Spec-First Error Handling Patterns for APIs
Error handling is the part of an API that most specs hand-wave. Everyone agrees it matters, nobody writes it down, and then integration week turns into a debate about whether a timeout should be a 500 or a 503 and whether clients should retry. The spec is supposed to answer those questions before anyone writes a handler.
One Envelope, Every Endpoint
The first decision I fight for is a single error envelope across the whole API. Not a shape per endpoint, not a shape per team. One object, with fields that every client can rely on: a stable error code string, a human message, a retryable boolean, an optional field path for validation failures, and a request id. If one endpoint returns {"error": "..."} and another returns {"message": "..."} and a third returns {"errors": [...]}, every client builds three adapters and drops them into a switch statement.
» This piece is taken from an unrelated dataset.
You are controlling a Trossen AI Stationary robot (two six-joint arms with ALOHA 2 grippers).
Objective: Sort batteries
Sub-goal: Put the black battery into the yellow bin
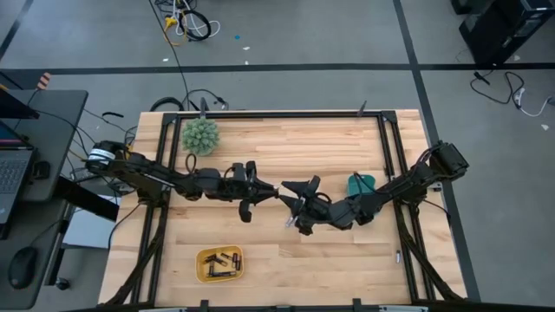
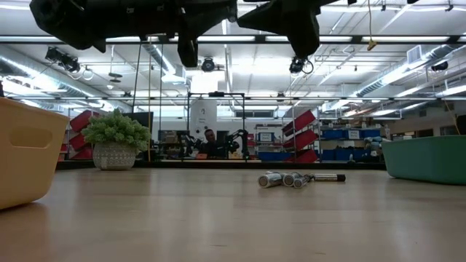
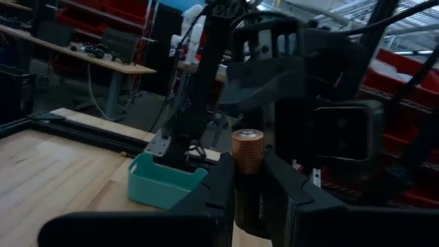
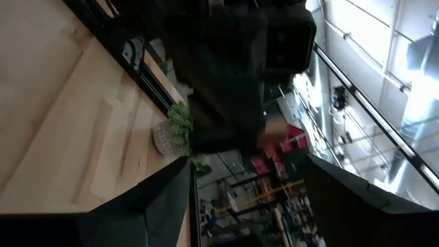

Writing the envelope into the spec is cheap. Retrofitting it after six endpoints have shipped with different shapes is a quarter of work nobody wants to own.
The 4xx vs 5xx Rule I Actually Use
The litmus test: if the client sends the exact same bytes again and the call succeeds, it was a 5xx. If the client must change something to succeed, it was a 4xx. That is it. A transient database blip is not a 400. A malformed JSON body is not a 503. I put this sentence verbatim in every API spec I write, because the line gets blurry the moment an engineer is tired.
The interesting edge cases get explicit treatment. Conflict on a unique constraint is 409, not 500, because the client caused it. A downstream vendor timing out is 5xx, because retrying the same request can succeed. A rate limit is 429, because the client can succeed later with the same bytes, just not right now.
Validation: Pick 400 or 422 and Stop Arguing
I do not care which one you pick. I care that the spec picks. Teams lose weeks to 400-versus-422 debates that would be resolved in one line of a spec. My default is 422 for semantic validation failures (field is wrong, values conflict, business rule violated) and 400 for syntactic failures (malformed JSON, missing required field, wrong content type). But any consistent rule works. Inconsistency is the bug.
When you document it, write the rule next to the envelope definition so it is impossible to miss. Then every handler points at the same page during review.
Partial Success in Bulk Endpoints
Bulk endpoints are where specs quietly fall apart. You POST 10 items to /bulk-update, three fail validation, seven succeed. The server has three reasonable options, and the spec has to commit to one:
- 207 Multi-Status with a per-item status list. Honest but verbose.
- 200 OK with a results array containing per-item outcomes. Pragmatic, pairs well with the single envelope.
- Atomic 4xx. If any item fails, the whole batch rejects and nothing is persisted. Strongest integrity guarantee, worst ergonomics.
All three are defensible. Picking in the spec means clients build one code path. Not picking means every client builds all three, then files tickets when they guessed wrong. For a POST /items/bulk with three validation failures out of ten, my default response body looks like:
HTTP/1.1 200 OK
{
"request_id": "req_7fK2...",
"results": [
{"index": 0, "status": "ok", "id": "itm_01"},
{"index": 1, "status": "ok", "id": "itm_02"},
{"index": 2, "status": "error", "error": {
"code": "validation_failed",
"message": "price must be non-negative",
"field": "price",
"retryable": false
}},
{"index": 3, "status": "ok", "id": "itm_04"},
...
],
"summary": {"ok": 7, "error": 3}
}
Note the retryable: false on the per-item error. That flag is the second thing I always fight for.
Make Retryable Explicit
Every error in my envelope carries a retryable boolean. Not implied by status code, not inferred from the error message, not guessed from the phase of the moon. If the server says retryable: true, clients retry with backoff. If false, clients surface the error and stop. This one field saves every SDK author from writing a status-code-to-retry-policy table, and it lets the server change its mind later without breaking clients.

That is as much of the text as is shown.